#### Task directions
One range is to be output from the listing below, exactly as written: the line with "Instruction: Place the" to the line with "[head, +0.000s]", both kept.

........

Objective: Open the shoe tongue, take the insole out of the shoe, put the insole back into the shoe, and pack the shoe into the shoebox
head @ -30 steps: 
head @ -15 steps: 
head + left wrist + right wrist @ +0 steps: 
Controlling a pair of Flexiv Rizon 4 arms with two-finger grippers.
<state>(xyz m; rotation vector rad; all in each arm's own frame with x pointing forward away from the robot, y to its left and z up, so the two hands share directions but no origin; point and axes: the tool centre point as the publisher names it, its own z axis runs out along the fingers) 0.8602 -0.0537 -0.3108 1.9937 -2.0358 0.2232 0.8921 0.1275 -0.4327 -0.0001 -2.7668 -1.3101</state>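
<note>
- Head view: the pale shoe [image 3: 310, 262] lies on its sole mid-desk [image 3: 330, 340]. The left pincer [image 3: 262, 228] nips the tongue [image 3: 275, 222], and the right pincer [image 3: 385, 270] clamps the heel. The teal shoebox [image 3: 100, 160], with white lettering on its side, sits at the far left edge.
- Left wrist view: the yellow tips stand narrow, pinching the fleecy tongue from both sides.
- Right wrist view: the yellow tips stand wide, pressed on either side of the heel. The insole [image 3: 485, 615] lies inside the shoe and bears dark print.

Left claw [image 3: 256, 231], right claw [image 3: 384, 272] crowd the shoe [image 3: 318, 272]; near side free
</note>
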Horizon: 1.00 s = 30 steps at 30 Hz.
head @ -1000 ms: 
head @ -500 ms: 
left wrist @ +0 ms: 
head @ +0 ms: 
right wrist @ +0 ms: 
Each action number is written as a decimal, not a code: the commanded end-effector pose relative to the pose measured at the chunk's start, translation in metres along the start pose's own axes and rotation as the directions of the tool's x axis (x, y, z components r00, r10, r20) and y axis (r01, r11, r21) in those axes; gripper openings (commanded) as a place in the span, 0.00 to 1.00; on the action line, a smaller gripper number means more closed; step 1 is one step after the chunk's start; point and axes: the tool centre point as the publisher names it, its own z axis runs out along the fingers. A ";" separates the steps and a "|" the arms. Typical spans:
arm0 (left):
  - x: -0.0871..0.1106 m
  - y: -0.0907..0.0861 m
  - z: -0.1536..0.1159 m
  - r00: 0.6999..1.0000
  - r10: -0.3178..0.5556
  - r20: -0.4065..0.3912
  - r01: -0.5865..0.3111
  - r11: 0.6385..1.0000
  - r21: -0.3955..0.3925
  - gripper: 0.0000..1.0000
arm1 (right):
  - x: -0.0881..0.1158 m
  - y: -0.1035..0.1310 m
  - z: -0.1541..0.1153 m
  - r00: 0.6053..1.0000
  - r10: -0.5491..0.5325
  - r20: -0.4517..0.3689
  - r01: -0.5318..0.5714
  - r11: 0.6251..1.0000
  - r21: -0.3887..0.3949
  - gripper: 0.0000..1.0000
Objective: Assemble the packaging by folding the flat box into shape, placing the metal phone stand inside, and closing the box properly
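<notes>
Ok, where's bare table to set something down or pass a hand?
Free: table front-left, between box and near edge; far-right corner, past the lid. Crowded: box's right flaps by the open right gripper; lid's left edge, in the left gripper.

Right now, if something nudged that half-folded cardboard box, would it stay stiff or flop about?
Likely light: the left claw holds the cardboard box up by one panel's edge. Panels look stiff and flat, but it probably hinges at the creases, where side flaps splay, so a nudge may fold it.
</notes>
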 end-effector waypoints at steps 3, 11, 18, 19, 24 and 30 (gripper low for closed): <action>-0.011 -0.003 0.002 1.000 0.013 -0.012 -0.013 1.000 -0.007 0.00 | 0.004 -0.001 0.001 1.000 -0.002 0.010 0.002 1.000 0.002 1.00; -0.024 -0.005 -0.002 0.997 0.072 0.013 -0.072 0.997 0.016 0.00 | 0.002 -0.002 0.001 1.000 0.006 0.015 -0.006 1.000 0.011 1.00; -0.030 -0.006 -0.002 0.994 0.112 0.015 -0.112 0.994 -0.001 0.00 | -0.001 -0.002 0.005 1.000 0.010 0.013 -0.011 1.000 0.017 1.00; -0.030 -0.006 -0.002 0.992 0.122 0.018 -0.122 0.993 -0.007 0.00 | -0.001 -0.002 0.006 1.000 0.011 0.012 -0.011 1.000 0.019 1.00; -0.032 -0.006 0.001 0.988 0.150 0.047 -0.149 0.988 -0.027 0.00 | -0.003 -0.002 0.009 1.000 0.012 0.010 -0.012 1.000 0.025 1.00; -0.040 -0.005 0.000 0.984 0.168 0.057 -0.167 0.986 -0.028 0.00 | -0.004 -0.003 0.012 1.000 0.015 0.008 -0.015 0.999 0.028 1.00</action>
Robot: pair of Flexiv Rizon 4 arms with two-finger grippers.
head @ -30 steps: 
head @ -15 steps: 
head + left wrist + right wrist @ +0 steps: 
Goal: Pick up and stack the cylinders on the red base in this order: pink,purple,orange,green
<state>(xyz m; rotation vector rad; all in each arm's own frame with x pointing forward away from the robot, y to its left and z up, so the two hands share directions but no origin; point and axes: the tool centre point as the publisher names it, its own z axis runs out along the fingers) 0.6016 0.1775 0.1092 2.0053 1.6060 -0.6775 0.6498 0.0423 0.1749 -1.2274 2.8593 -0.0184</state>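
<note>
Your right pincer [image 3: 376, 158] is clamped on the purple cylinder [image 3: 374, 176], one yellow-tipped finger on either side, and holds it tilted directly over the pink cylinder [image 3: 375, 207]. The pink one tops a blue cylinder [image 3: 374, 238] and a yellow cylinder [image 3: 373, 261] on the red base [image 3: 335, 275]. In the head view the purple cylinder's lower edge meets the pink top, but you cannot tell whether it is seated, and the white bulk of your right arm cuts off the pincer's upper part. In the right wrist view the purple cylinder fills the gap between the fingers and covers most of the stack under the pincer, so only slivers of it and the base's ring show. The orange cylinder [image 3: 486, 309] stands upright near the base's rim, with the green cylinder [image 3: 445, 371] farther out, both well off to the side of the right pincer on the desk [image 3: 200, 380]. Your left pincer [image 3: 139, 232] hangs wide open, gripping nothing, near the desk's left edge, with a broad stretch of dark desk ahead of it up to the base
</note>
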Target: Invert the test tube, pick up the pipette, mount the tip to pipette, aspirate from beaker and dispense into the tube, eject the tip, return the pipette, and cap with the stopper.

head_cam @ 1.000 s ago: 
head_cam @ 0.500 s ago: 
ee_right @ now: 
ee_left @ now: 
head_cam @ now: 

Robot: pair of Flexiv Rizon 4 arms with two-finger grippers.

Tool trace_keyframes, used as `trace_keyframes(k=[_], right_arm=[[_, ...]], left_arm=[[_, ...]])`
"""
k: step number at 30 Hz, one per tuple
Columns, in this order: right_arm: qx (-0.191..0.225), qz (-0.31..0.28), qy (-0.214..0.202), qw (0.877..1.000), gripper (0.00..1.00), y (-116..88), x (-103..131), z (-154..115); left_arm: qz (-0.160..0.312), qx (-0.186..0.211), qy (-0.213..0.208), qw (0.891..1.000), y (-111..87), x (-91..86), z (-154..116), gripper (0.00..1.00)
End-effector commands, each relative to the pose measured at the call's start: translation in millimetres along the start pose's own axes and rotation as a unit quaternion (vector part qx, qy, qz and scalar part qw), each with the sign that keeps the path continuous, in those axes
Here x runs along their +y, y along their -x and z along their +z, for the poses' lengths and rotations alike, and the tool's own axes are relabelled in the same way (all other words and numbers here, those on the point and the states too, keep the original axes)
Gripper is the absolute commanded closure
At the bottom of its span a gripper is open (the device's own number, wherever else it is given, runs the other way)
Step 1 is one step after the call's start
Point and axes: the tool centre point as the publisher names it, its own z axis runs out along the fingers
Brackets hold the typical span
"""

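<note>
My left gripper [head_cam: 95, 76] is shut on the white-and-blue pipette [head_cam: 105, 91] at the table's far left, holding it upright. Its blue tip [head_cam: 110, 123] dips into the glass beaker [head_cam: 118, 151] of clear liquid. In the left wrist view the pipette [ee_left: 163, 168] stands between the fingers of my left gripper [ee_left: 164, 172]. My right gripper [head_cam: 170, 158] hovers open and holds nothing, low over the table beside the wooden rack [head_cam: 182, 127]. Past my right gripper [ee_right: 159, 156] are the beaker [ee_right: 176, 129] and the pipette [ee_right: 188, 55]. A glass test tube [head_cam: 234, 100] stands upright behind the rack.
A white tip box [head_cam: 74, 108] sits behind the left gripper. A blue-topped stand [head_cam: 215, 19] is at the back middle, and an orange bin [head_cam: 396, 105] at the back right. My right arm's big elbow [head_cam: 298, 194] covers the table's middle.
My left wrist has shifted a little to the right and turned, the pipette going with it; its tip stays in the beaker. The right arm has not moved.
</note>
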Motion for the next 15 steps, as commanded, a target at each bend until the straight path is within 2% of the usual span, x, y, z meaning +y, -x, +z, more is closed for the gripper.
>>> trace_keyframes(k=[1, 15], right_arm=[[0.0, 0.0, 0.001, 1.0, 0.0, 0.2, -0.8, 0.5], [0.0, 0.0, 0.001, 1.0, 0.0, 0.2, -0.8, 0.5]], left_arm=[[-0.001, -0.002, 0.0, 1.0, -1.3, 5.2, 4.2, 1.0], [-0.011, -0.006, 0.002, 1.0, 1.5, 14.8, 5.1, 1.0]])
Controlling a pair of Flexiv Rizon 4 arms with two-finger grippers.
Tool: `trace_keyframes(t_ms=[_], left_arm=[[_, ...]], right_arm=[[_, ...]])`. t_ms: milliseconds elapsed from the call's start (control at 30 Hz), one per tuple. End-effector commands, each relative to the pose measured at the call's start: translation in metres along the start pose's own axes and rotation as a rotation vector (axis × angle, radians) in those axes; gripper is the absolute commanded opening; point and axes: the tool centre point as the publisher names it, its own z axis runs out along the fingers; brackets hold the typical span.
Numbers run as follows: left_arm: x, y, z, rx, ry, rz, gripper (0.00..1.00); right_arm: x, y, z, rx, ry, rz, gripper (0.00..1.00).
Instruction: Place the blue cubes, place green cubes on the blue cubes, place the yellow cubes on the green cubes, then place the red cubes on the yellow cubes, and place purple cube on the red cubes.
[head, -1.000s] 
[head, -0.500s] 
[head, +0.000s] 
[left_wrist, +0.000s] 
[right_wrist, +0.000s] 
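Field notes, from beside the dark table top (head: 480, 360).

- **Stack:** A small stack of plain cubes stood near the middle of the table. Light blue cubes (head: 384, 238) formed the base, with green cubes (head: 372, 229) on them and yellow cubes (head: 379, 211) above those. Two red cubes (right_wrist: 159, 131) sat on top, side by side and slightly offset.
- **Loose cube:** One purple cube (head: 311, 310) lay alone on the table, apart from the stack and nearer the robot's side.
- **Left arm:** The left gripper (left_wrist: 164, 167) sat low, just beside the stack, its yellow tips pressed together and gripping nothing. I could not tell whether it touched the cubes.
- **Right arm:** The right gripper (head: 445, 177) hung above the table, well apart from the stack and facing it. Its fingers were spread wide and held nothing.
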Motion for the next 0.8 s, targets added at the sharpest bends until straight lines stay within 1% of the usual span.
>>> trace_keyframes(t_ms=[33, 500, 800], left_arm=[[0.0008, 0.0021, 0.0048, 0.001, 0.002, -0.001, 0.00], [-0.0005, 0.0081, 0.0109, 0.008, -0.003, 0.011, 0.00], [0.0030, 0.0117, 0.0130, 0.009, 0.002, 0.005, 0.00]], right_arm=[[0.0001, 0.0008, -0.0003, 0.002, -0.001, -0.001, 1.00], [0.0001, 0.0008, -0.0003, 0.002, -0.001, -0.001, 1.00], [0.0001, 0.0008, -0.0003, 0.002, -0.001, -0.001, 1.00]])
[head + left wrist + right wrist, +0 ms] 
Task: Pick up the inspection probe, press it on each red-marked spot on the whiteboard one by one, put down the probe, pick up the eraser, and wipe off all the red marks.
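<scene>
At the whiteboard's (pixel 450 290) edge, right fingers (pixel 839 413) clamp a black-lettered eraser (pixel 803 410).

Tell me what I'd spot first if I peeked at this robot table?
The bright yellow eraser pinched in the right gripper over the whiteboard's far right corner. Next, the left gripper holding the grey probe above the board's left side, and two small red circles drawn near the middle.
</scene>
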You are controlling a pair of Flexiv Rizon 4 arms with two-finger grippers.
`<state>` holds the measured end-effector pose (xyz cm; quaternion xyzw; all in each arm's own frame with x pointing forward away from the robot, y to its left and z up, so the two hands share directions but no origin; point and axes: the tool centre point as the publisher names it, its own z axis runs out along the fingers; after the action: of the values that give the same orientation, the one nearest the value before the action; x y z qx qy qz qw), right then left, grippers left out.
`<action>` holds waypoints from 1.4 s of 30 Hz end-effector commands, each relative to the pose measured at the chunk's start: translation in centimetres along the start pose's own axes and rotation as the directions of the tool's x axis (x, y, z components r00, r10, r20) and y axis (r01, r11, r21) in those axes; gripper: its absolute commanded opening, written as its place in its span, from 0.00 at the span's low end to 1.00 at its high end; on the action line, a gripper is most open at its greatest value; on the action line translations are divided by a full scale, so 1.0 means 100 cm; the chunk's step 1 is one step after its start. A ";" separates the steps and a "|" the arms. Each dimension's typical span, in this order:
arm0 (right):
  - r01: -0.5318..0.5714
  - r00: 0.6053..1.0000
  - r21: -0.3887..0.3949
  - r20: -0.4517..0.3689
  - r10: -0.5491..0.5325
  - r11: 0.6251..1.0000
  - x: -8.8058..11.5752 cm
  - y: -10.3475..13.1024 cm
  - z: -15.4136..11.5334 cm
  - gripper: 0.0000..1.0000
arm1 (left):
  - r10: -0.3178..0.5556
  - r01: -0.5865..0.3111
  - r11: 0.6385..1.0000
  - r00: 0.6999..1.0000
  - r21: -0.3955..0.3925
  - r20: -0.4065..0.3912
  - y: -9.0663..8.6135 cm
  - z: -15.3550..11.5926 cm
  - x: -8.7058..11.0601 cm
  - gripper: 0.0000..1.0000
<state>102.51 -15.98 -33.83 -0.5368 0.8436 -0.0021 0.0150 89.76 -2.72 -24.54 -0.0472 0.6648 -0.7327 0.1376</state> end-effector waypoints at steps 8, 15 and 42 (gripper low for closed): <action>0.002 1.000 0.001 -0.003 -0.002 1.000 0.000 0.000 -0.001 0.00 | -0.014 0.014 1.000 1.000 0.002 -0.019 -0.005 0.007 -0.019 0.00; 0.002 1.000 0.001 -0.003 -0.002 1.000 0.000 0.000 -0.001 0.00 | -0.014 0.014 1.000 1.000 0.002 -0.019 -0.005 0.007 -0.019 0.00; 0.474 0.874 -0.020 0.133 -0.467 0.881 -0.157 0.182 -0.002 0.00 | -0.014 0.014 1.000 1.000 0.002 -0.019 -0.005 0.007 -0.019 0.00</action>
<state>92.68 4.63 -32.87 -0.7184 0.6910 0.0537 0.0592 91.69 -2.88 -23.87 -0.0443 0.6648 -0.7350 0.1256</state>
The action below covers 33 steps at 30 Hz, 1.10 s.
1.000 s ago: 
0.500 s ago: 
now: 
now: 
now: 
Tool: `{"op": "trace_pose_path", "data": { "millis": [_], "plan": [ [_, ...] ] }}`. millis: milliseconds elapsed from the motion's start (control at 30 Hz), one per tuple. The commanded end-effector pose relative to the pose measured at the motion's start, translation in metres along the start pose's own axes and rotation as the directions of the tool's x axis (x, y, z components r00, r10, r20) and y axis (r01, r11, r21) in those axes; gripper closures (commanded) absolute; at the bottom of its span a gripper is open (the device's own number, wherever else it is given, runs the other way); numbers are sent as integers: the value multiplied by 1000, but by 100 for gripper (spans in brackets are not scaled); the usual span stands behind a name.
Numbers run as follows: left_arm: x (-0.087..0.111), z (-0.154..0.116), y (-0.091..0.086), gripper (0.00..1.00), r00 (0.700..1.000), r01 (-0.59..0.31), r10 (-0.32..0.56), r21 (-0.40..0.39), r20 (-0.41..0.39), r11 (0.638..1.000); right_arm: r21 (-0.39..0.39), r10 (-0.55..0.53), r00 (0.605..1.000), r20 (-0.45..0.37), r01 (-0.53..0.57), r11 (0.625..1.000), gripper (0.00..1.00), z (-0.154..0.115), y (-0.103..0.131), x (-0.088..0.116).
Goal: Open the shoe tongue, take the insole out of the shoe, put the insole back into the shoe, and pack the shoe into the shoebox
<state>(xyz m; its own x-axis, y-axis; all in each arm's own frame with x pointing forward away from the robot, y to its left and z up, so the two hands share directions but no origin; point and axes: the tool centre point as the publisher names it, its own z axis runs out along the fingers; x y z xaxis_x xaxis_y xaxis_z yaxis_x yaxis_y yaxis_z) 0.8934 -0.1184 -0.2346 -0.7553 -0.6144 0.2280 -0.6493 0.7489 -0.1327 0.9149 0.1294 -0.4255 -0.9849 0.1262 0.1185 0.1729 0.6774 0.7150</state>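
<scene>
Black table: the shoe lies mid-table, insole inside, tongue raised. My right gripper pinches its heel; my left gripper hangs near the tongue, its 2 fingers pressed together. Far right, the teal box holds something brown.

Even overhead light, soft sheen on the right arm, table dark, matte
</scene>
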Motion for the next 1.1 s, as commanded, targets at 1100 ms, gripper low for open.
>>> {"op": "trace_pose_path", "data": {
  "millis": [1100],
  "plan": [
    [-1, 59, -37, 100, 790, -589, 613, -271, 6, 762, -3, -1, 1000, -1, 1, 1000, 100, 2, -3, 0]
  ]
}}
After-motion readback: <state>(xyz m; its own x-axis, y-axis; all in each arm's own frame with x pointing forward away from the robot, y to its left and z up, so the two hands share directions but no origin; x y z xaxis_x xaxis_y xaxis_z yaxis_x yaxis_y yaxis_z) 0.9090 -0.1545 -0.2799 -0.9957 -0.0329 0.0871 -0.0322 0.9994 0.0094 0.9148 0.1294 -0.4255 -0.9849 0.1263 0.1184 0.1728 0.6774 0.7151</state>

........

#### Solution for this problem
Instruction: Place the blue cubes, place green cubes on the blue cubes, place the yellow cubes on the green cubes, then place the red cubes on the yellow cubes, and place purple cube on the red cubes.
[head, -1.000s] 
[head, -0.500s] 
[head, +0.000s] 

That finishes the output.